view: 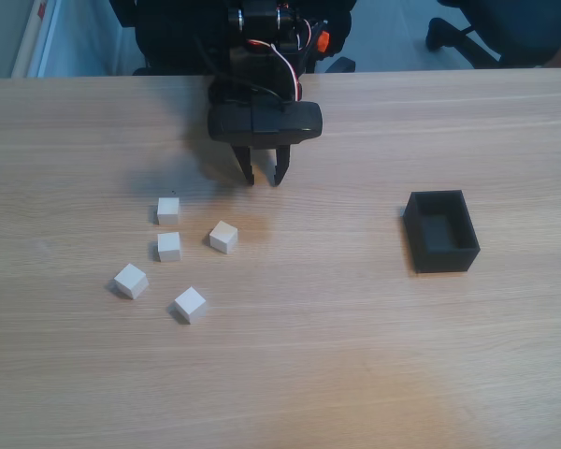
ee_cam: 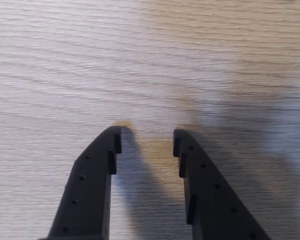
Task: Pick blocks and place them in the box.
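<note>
1. Nearest the counter's (view: 355, 393) front edge in the fixed view, five pale, matte blocks lie scattered left of centre: (view: 190, 304), (view: 131, 281), (view: 169, 246), (view: 223, 237), (view: 168, 210).
2. The box (view: 441, 231), black, thin-walled and open-topped, sits toward the right edge, well apart from them.
3. Farther back, the black arm (view: 262, 117) reaches down from the rear edge, its tool (view: 265, 177) pointing at bare wood-grain, fingers (ee_cam: 97, 165) apart and holding nothing.

arm (view: 262, 112) reaching down, jaws parted, empty
</note>
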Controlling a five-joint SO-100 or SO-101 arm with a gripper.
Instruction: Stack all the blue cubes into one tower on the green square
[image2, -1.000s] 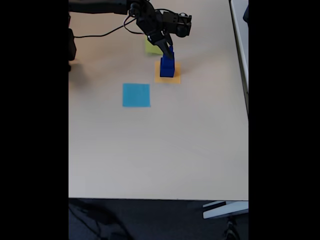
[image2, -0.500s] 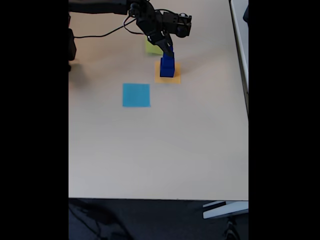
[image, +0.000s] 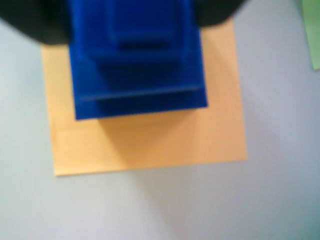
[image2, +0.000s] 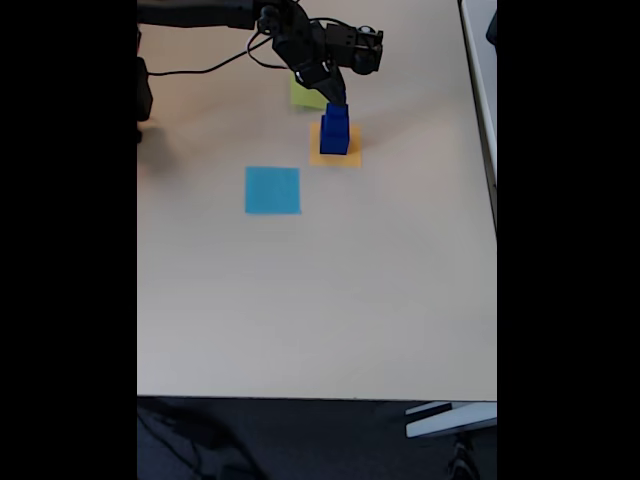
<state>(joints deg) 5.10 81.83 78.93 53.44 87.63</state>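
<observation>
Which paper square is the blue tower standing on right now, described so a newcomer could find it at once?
In the fixed view, start at the black arm along the table's far edge; the blue cubes stand stacked just below its gripper. Under them lies the orange-yellow square. It sits between the green square behind it and the light blue square nearer the camera, and it alone carries anything.

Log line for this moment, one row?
blue cubes: stacked as tower | on: orange square, not green square | claw: just above tower top, state unclear
</observation>
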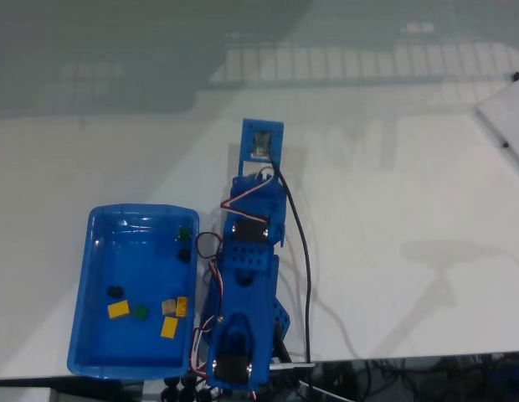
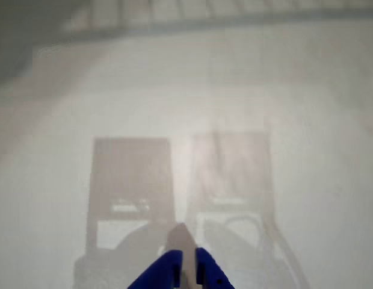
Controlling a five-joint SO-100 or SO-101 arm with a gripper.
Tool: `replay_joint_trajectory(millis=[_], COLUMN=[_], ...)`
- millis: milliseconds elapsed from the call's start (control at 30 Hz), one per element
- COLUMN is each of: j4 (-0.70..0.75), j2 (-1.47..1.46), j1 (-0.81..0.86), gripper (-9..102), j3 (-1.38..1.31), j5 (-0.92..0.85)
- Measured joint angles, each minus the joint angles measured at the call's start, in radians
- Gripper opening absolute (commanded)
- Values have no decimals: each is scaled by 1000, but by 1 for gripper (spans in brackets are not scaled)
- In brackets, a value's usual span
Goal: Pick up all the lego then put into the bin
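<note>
Pincer (image 2: pixel 188 269): in the wrist view its two blue tips stand nearly together with a thin gap, nothing between them, above bare white table (image 2: pixel 295 120). In the fixed view the arm (image 1: pixel 247 285) is folded just beside the bin (image 1: pixel 88 276). The lego (image 1: pixel 119 309) lies inside the bin, yellow, green, black and tan pieces scattered on its floor. Judgement: bricks are light, rigid and smooth, liable to slip; take each across two opposite flat sides.
</note>
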Motion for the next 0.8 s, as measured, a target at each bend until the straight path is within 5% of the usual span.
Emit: replay_joint_trajectory(millis=[233,533,800], j4=[112,430,503], j2=[60,192,196], j1=[-11,-72,-83], gripper=[0,0,0], j3=[18,18,18], j5=[-31,-51,-55])
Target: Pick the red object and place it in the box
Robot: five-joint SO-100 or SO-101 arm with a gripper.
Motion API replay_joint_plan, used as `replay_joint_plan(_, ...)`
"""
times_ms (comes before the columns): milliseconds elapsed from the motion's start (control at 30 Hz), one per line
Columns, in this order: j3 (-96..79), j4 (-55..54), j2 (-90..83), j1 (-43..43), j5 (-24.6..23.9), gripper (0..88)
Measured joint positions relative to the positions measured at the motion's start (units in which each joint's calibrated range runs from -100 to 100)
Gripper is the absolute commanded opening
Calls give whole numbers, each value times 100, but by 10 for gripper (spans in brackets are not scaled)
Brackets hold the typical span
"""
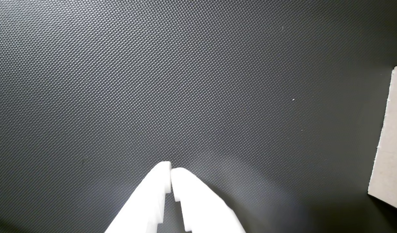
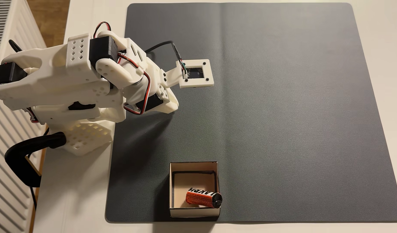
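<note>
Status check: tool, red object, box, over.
Tool shut, empty, over bare mat. Red object lying in box, one end against a wall. Nothing in the way.

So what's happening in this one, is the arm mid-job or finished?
It looks finished. The red object lies in the box near the mat's lower edge in the fixed view, tilted, one end propped at the box's right wall. The white arm is folded back near its base. In the wrist view the end effector is shut and empty above the mat.
</note>
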State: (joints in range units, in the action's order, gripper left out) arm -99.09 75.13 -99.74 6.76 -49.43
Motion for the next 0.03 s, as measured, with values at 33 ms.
replay_joint_plan(33, 0, 0, 0, 0, 0, 6)
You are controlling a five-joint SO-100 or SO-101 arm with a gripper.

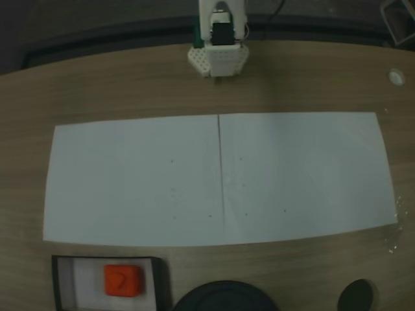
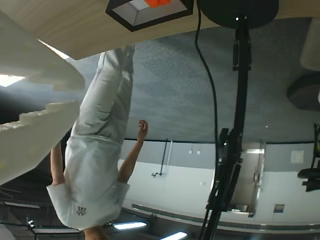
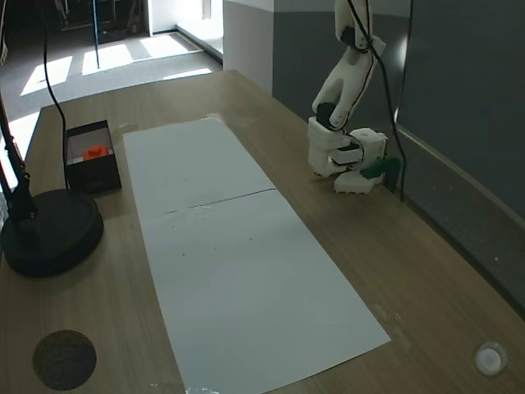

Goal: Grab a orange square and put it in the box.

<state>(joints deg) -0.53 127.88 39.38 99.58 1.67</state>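
Orange square [image 1: 122, 280] is sitting inside the box [image 1: 59, 285] at the lower left of a fixed view, resting on the whitish floor with clear floor showing on either side of it, so the placing looks done. Moving right along the bottom edge, a round black stand base [image 1: 224, 297] is poking into frame, just beside the box. Across the middle, two white paper sheets [image 1: 220, 178] are lying edge to edge on the wooden table [image 1: 130, 84], likely marking the work area. At top centre, the arm [image 1: 219, 39] is folding back over its own base, well apart from the box, apparently parked. In the wrist view, which is upside down, the gripper [image 2: 45, 95] is showing white fingers with a gap between them, released and gripping nothing. A person [image 2: 100, 150] is standing behind the table there.
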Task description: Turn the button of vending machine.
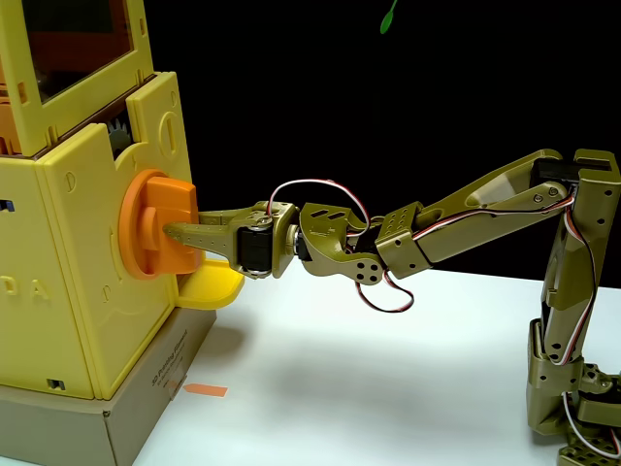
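Orange and fist-sized, the button [147, 224] sits on the right face of the yellow vending machine [92, 291] in my fixed view, and I see my olive fingers [194, 233] closed around its bar, above the white bench [388, 388].

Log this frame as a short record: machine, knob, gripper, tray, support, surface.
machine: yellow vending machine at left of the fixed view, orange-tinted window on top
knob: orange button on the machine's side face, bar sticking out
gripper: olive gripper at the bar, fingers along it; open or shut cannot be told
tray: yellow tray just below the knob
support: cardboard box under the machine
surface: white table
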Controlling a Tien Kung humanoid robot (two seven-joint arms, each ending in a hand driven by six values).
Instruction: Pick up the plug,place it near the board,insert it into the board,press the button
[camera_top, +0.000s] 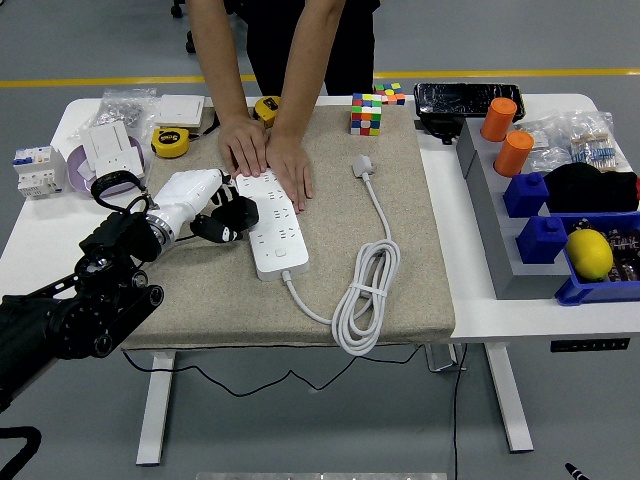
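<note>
Head view, left hand: the robot's left hand (215, 208) reaches in from the lower left over the beige mat (200, 290); its dark fingers (238, 213) are curled at the left long edge of the power strip (272, 228), touching or just beside it; whether they grip anything cannot be told
Right hand: out of view
Plug: the white plug (362, 166) lies on the mat right of the strip, apart from it, prongs end toward the far side; its cable (366, 290) runs toward the near edge, coils in a tied loop, then curves back to the strip's near end
Person: two hands (268, 158) press flat on the strip's far end, arms coming from the table's far side
Open room: bare mat between strip and plug, and along the mat's right edge; bare mat also near the front left corner
Edges: Rubik's cube (366, 113) stands at the mat's far edge; yellow tape measure (170, 142) lies just off the mat's far left corner; grey rack with orange cylinders (506, 135) stands well right of the mat; blue bin holding a lemon (589, 254) sits at the table's right edge
</note>
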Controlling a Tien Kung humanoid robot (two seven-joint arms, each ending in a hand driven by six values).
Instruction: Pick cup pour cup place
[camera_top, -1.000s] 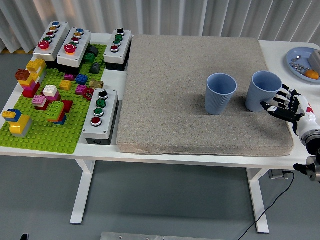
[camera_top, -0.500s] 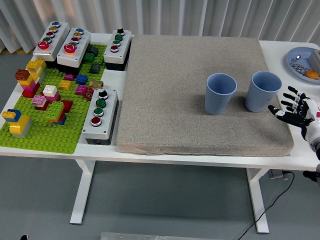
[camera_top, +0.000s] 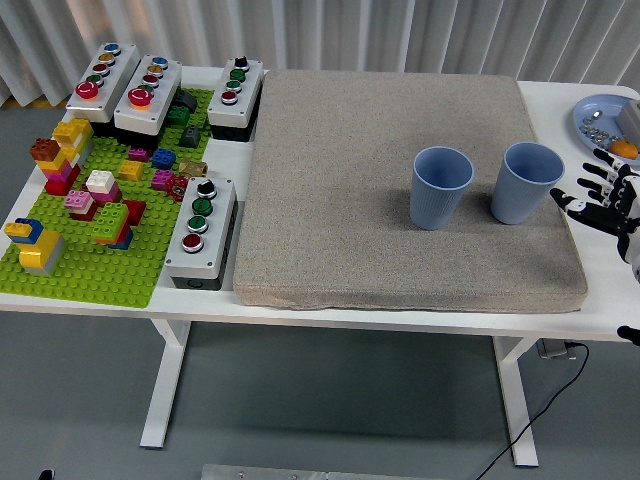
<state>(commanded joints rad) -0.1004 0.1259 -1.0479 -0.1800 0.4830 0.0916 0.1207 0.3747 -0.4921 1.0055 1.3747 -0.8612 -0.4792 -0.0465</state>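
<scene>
White table — grey mat, two blue cups.

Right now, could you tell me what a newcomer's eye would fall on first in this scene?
Two blue cups stand upright side by side on the right part of the grey mat. The right hand hovers open just beside the right cup, apart from it. At the left, bright toy bricks crowd a green baseplate.
</scene>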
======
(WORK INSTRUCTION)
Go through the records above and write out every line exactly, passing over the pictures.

(EXERCISE SOLUTION)
view: 
ee_cam: 
Task: Pick blocks and place them in the box.
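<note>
1. Nearest the counter's (view: 355, 393) front edge in the fixed view, five pale, matte blocks lie scattered left of centre: (view: 190, 304), (view: 131, 281), (view: 169, 246), (view: 223, 237), (view: 168, 210).
2. The box (view: 441, 231), black, thin-walled and open-topped, sits toward the right edge, well apart from them.
3. Farther back, the black arm (view: 262, 117) reaches down from the rear edge, its tool (view: 265, 177) pointing at bare wood-grain, fingers (ee_cam: 97, 165) apart and holding nothing.

arm (view: 262, 112) reaching down, jaws parted, empty
</note>
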Controlling a five-joint SO-100 or SO-101 arm with a gripper.
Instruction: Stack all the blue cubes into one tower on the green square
[image2, -1.000s] 
[image2, -0.500s] 
[image, +0.000s] 
[image2, +0.000s] 
<state>(joints deg) 5.10 81.83 78.93 53.44 87.63</state>
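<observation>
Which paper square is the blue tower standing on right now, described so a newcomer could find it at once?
In the fixed view, start at the black arm along the table's far edge; the blue cubes stand stacked just below its gripper. Under them lies the orange-yellow square. It sits between the green square behind it and the light blue square nearer the camera, and it alone carries anything.

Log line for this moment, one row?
blue cubes: stacked as tower | on: orange square, not green square | claw: just above tower top, state unclear
</observation>
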Controlling a five-joint SO-100 or SO-101 arm with a gripper.
Tool: `replay_joint_trajectory(millis=[_], COLUMN=[_], ...)`
- millis: milliseconds elapsed from the call's start (control at 30 Hz), one per element
- COLUMN is each of: j4 (-0.70..0.75), j2 (-1.47..1.46), j1 (-0.81..0.86), gripper (-9..102), j3 (-1.38..1.31), j5 (-0.92..0.85)
- Measured joint angles, each minus the joint angles measured at the call's start, in radians
- Gripper opening absolute (commanded)
- Values have no decimals: each is scaled by 1000, but by 1 for gripper (spans in brackets are not scaled)
- In brackets, a value's usual span
Goal: Pick up all the lego then put into the bin
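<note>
Pincer (image 2: pixel 188 269): in the wrist view its two blue tips stand nearly together with a thin gap, nothing between them, above bare white table (image 2: pixel 295 120). In the fixed view the arm (image 1: pixel 247 285) is folded just beside the bin (image 1: pixel 88 276). The lego (image 1: pixel 119 309) lies inside the bin, yellow, green, black and tan pieces scattered on its floor. Judgement: bricks are light, rigid and smooth, liable to slip; take each across two opposite flat sides.
</note>
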Motion for the next 0.8 s, as measured, a target at each bend until the straight path is within 5% of the usual span.
Emit: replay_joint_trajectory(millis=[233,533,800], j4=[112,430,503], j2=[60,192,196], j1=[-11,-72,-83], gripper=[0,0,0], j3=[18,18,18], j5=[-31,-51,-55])
Target: Pick the red object and place it in the box
Robot: five-joint SO-100 or SO-101 arm with a gripper.
Motion API replay_joint_plan, used as `replay_joint_plan(_, ...)`
"""
times_ms (comes before the columns): milliseconds elapsed from the motion's start (control at 30 Hz), one per line
Columns, in this order: j3 (-96..79), j4 (-55..54), j2 (-90..83), j1 (-43..43), j5 (-24.6..23.9), gripper (0..88)
Measured joint positions relative to the positions measured at the motion's start (units in which each joint's calibrated range runs from -100 to 100)
Gripper is the absolute commanded opening
Calls give whole numbers, each value times 100, but by 10 for gripper (spans in brackets are not scaled)
Brackets hold the typical span
"""
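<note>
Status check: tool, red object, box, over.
Tool shut, empty, over bare mat. Red object lying in box, one end against a wall. Nothing in the way.

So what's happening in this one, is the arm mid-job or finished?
It looks finished. The red object lies in the box near the mat's lower edge in the fixed view, tilted, one end propped at the box's right wall. The white arm is folded back near its base. In the wrist view the end effector is shut and empty above the mat.
</note>
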State: (joints in range units, in the action's order, gripper left out) arm -99.09 75.13 -99.74 6.76 -49.43
Motion for the next 0.03 s, as measured, with values at 33 ms.
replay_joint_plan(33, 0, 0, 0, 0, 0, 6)
You are controlling a five-joint SO-100 or SO-101 arm with a gripper.


Goal: Grab a orange square and put it in the box.

<state>(joints deg) -0.53 127.88 39.38 99.58 1.67</state>
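Orange square [image 1: 122, 280] is sitting inside the box [image 1: 59, 285] at the lower left of a fixed view, resting on the whitish floor with clear floor showing on either side of it, so the placing looks done. Moving right along the bottom edge, a round black stand base [image 1: 224, 297] is poking into frame, just beside the box. Across the middle, two white paper sheets [image 1: 220, 178] are lying edge to edge on the wooden table [image 1: 130, 84], likely marking the work area. At top centre, the arm [image 1: 219, 39] is folding back over its own base, well apart from the box, apparently parked. In the wrist view, which is upside down, the gripper [image 2: 45, 95] is showing white fingers with a gap between them, released and gripping nothing. A person [image 2: 100, 150] is standing behind the table there.
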Task description: Turn the button of vending machine.
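Orange and fist-sized, the button [147, 224] sits on the right face of the yellow vending machine [92, 291] in my fixed view, and I see my olive fingers [194, 233] closed around its bar, above the white bench [388, 388].

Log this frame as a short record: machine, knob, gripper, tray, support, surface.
machine: yellow vending machine at left of the fixed view, orange-tinted window on top
knob: orange button on the machine's side face, bar sticking out
gripper: olive gripper at the bar, fingers along it; open or shut cannot be told
tray: yellow tray just below the knob
support: cardboard box under the machine
surface: white table
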Controlling a Tien Kung humanoid robot (two seven-joint arms, each ending in a hand driven by six values).
Instruction: Pick up the plug,place it near the board,insert it into the board,press the button
[camera_top, +0.000s] 
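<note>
Head view, left hand: the robot's left hand (215, 208) reaches in from the lower left over the beige mat (200, 290); its dark fingers (238, 213) are curled at the left long edge of the power strip (272, 228), touching or just beside it; whether they grip anything cannot be told
Right hand: out of view
Plug: the white plug (362, 166) lies on the mat right of the strip, apart from it, prongs end toward the far side; its cable (366, 290) runs toward the near edge, coils in a tied loop, then curves back to the strip's near end
Person: two hands (268, 158) press flat on the strip's far end, arms coming from the table's far side
Open room: bare mat between strip and plug, and along the mat's right edge; bare mat also near the front left corner
Edges: Rubik's cube (366, 113) stands at the mat's far edge; yellow tape measure (170, 142) lies just off the mat's far left corner; grey rack with orange cylinders (506, 135) stands well right of the mat; blue bin holding a lemon (589, 254) sits at the table's right edge
</note>
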Controlling a Tien Kung humanoid robot (two seven-joint arms, each ending in a hand driven by six values).
Instruction: Pick cup pour cup place
[camera_top, -1.000s] 
[camera_top, -0.500s] 
[camera_top, +0.000s] 
<state>(commanded joints rad) -0.1004 0.1259 -1.0479 -0.1800 0.4830 0.0916 0.1207 0.3747 -0.4921 1.0055 1.3747 -0.8612 -0.4792 -0.0465</state>
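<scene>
White table — grey mat, two blue cups.

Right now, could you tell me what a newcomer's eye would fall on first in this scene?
Two blue cups stand upright side by side on the right part of the grey mat. The right hand hovers open just beside the right cup, apart from it. At the left, bright toy bricks crowd a green baseplate.
</scene>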

No further output is expected.